WHAT TO DO:
Using the string "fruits" as the key, pull each matching line out of the records below.

(PROVIDED RECORDS)

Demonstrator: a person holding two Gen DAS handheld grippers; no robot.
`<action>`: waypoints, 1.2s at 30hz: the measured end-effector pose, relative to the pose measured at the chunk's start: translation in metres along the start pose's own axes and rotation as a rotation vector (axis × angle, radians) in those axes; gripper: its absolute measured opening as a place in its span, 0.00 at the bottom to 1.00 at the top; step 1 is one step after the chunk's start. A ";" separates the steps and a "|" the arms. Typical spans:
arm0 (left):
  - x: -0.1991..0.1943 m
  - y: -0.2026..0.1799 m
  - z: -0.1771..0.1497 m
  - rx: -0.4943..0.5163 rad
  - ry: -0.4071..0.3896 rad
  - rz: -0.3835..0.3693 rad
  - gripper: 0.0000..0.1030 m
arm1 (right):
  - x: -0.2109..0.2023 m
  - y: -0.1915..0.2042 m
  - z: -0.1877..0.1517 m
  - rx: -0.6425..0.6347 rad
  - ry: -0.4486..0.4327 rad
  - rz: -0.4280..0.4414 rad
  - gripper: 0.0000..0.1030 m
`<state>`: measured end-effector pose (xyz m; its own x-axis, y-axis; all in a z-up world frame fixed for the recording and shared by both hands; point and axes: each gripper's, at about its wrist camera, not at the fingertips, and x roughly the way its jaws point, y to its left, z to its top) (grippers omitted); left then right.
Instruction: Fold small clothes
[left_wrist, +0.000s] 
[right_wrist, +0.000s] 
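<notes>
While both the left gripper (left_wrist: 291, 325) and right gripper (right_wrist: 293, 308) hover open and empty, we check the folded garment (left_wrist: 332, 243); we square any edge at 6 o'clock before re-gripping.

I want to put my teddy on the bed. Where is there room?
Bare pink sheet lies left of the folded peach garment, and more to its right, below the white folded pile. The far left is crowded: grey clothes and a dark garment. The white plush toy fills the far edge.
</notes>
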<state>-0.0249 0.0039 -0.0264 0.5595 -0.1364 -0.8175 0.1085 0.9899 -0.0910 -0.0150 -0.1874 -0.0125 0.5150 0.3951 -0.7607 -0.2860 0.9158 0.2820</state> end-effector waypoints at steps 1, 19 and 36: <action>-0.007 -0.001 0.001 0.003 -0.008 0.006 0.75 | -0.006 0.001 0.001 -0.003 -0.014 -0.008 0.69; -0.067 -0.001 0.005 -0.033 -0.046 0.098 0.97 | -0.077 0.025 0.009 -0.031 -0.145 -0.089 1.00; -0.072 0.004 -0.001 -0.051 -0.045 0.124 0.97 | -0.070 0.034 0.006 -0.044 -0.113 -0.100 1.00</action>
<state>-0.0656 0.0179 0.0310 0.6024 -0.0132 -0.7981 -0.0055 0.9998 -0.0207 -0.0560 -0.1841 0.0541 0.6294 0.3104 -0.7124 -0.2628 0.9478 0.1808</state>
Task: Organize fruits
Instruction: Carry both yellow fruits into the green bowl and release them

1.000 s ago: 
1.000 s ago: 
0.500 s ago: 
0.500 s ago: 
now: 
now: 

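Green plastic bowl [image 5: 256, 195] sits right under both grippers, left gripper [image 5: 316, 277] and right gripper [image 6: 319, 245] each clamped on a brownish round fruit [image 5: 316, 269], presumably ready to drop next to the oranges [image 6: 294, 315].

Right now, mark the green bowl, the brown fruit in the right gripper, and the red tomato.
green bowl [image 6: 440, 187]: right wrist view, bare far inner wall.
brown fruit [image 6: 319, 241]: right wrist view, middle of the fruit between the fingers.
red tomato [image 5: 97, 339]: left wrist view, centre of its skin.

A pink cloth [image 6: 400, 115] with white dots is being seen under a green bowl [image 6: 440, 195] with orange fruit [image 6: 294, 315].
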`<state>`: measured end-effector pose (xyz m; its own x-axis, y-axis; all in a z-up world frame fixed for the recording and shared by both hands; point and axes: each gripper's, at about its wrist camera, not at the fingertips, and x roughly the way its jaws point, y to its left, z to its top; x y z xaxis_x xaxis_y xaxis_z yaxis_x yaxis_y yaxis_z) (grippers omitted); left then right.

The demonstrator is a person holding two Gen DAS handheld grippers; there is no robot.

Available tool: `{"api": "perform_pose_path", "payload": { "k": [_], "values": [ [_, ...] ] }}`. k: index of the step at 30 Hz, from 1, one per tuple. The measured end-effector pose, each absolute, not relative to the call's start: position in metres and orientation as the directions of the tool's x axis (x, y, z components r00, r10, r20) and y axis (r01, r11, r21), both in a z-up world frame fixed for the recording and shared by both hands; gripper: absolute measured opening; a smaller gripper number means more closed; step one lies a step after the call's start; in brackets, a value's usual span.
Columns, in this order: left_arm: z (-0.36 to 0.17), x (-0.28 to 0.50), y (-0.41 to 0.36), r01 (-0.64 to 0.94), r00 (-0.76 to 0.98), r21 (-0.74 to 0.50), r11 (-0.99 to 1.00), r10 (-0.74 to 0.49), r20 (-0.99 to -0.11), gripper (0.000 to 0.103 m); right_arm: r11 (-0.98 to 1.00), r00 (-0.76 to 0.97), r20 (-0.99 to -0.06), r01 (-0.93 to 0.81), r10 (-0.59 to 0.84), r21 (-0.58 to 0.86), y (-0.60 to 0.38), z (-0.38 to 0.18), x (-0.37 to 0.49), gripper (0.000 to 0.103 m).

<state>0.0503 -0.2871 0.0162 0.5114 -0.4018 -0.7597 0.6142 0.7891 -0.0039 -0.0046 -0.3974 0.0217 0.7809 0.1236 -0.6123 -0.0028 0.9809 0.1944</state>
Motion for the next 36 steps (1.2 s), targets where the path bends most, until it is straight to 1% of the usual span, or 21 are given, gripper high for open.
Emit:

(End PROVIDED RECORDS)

RESULT FOR THIS EXERCISE:
Task: Organize fruits
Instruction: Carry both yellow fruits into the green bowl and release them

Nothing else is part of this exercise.